Анна отрицательно покачала головой.
– Я думаю, что его ангельская душа неспособна к мести. Сам он никогда не проповедовал иного, как любовь и прощение, и, конечно, не похвалит за бесчинства в святом месте. Если уж вы хотите восстановлять справедливость и царство добродетели, мало ли какие у нас есть гнезда разврата, которые только позорят наш город и должны быть уничтожены.
Окружающие на минуту смолкли, а потом тот же горожанин крикнул:
– Ну! Насчет того, будто Ян Гус нас порицает, все это – глупости, болтовня баб, ни черта не смыслящих в важных делах. В Библии же сказано: „ око за око, зуб за зуб ”, так мы и поступаем по писанию. А вот что ты сказала о погибельных местах, где негодные попы пьянствуют и развратничают, к стыду истинных христиан, так это дело отличное и мы сейчас им займемся. Эй, братцы! За мной в сатанинские берлоги!

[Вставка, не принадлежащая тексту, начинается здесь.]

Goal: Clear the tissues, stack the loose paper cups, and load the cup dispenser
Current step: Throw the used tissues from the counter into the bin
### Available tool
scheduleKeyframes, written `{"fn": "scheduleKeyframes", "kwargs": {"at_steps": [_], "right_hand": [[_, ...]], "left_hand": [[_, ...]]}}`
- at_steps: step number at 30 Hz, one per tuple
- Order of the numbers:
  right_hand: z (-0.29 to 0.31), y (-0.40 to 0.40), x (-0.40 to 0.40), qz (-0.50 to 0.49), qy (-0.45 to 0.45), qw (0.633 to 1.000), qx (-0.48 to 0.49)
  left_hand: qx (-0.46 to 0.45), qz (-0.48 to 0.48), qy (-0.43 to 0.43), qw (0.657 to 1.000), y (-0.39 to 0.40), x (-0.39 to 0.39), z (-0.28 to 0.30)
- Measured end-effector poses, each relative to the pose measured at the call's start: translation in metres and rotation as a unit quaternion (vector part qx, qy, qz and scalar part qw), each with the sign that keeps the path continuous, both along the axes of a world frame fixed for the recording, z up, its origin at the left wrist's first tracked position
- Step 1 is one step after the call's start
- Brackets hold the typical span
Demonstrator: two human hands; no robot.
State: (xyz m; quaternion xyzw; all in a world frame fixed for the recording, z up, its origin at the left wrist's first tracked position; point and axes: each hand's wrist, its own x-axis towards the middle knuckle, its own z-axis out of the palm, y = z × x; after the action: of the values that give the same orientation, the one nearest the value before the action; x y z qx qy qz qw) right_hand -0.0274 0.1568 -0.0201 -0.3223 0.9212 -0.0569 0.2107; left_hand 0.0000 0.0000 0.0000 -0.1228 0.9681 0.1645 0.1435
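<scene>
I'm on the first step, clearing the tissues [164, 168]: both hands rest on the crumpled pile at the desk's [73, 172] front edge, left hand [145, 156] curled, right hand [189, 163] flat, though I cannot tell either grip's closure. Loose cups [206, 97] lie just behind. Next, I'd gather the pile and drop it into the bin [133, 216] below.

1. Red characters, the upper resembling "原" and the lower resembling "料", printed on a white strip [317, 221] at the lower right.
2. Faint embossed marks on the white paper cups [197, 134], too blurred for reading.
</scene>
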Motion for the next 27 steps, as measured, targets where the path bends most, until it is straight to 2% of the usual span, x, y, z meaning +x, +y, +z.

Уж и ощиплем же мы там райских пташек!
Толпа сочувственно загудела в ответ и отхлынула к новой цели.
Анна прижалась к воротам соседнего дома, чтобы не быть смятой, а затем, воспользовавшись минутой, когда улица опустела, беспрепятственно отправилась на квартиру брата.
На улицах же царил беспорядок, и к ограблению храмов прибавился теперь разгром веселых домов, на которые народ накинулся с такой яростью, что разрушил до основания все их, как в Старом, так и в Новом городе.

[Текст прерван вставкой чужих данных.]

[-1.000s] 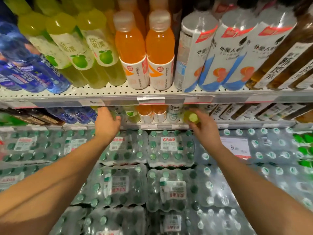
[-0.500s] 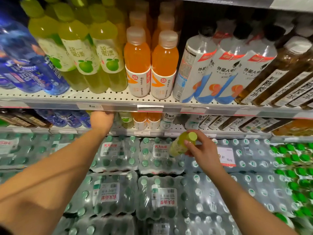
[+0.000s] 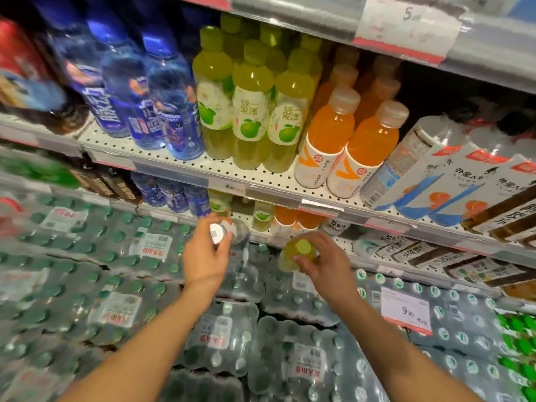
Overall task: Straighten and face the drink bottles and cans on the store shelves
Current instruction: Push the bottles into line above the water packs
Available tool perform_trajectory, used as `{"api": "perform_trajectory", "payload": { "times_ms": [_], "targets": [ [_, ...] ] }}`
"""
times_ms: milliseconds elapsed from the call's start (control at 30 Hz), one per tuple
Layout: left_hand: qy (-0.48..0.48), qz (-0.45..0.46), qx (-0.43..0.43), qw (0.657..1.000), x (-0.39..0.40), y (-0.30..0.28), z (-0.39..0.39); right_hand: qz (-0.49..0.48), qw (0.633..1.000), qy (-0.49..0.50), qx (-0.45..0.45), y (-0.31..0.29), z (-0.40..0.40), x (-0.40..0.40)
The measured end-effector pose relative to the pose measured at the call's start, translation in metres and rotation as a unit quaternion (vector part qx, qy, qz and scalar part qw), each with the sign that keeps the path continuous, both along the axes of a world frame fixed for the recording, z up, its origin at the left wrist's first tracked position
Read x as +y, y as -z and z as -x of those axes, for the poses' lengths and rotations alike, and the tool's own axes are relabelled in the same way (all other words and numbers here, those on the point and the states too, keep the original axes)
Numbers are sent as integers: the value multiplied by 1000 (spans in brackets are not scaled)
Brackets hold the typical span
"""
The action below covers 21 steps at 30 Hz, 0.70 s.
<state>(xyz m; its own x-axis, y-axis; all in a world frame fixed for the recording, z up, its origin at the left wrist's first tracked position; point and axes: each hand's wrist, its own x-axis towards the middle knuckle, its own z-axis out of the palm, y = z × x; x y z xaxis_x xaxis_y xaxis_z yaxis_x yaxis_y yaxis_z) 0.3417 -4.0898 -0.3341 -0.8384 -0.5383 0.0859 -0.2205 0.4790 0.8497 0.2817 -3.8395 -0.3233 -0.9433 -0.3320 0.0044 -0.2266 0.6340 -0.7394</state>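
Note:
My left hand [image 3: 204, 258] grips a clear bottle with a white cap [image 3: 222, 233], pulled out in front of the lower shelf [image 3: 385, 258]. My right hand [image 3: 324, 264] holds a yellow-green apple drink bottle [image 3: 295, 252] by its top, just off the same shelf's front edge. On the upper shelf [image 3: 226, 175] stand blue bottles [image 3: 171, 108], green apple drinks [image 3: 252, 111], orange drinks [image 3: 368, 146] and white-labelled bottles [image 3: 420, 166] that lean to the right. Behind my hands the lower shelf carries more green [image 3: 262, 216] and orange bottles [image 3: 290, 219].
Shrink-wrapped packs of water bottles [image 3: 220, 338] are stacked below the shelves, under both arms. A white price card [image 3: 404, 313] sits on the packs at right. Green-capped bottles [image 3: 519, 332] show at the far right. Another shelf edge with a price tag [image 3: 406, 27] runs overhead.
My left hand has come out from under the upper shelf holding a white-capped bottle. My right hand has carried the green bottle a little lower. The camera has swung left and up.

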Motion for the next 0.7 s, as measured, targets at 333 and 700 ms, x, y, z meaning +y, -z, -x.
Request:
{"api": "perform_trajectory", "payload": {
  "times_ms": [333, 700],
  "targets": [
    [-27, -66, -70, 995, -27, 17, -36, 101, 995, 12, -3, 6, 18, -93],
    [21, -41, -103, 994, -55, 49, -29, -1, 999, 19, 44, 27, 48, -139]
  ]
}}
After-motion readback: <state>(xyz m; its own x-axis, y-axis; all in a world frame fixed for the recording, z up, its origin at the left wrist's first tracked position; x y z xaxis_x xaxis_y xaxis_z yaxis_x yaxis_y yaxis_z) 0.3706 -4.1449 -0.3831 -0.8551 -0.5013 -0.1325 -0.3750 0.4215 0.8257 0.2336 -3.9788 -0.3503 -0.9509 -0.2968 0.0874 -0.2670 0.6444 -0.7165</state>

Когда наступила ночь, буйство, большею частью, стихло, но расходившиеся страсти не могли сразу успокоиться.
Кто-то указал еще на картезианский монастырь, на Смихове, как на вражеское, немецкое гнездо, которое было необходимо разрушить, – и слово это пало на благодатную почву.

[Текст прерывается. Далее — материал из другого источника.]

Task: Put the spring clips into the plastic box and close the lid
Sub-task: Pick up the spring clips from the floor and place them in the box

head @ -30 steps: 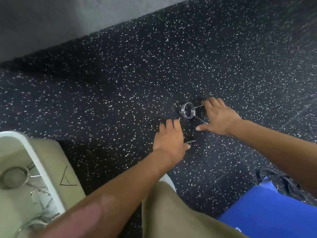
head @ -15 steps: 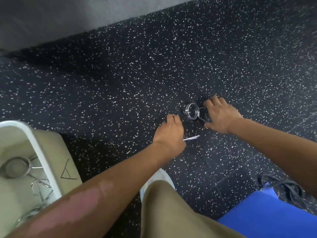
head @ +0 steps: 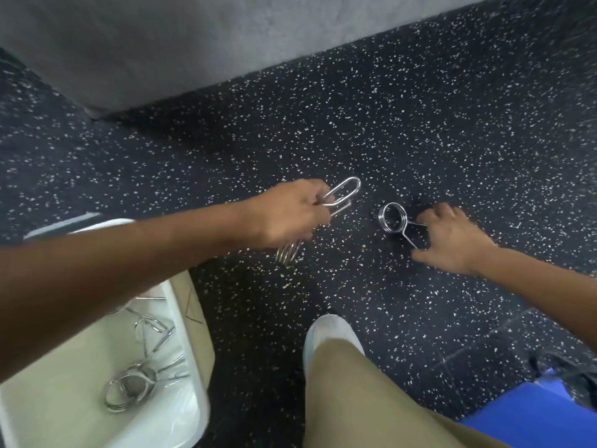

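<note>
My left hand is shut on a metal spring clip and holds it above the floor; its handle loops stick out to the right and its coil hangs below my palm. A second spring clip lies on the speckled black floor. My right hand pinches that clip's handle wires, fingers closed on them. The white plastic box stands open at the lower left with several spring clips inside, partly hidden by my left forearm.
A grey wall rises at the back. My knee in tan trousers and a white shoe fill the lower middle. A blue object with a dark strap lies at the lower right. A tan flap lies beside the box.
My left hand has lifted a clip off the floor and moved left towards the box. My right hand has closed on the other clip's handles. The camera has tilted down.
</note>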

Было около десяти часов вечера, когда несметная масса оцепила аббатство. Ворота мигом были разбиты и нападающие хлынули внутрь.
Братия скрылась в трапезную, где народ издевался над ее мужеством и потешался тем, что стращал монахов, замахиваясь на них и грозя оружием, гикая или осыпая их насмешками. Но, несмотря на возбуждение толпы, ни убитых, ни даже раненых не было и гуситы удовольствовались уничтожением книг, запасов, утвари и монашеского скарба и разгромом погреба, где они разбивали бочки и жбаны и разливали по земле драгоценную влагу. [76]
Этой сдержанностью обязаны были, отчасти, Броде, который, хотя и принимал горячее участие в событии дня и даже распоряжался нападением на картезианцев, но которому претило убивать беззащитных.
Вся ненависть и гнев старого вояки с товарищами обрушились на самый монастырь: когда монахов вытащили из трапезной и, под надежным конвоем, выпроводили в город, тогда только здание подожгли.
И массивные, чудные строения разом запылали со всех концов, как огромный костер, разбрасывая по ветру снопы искр и заливая небо кровавым заревом.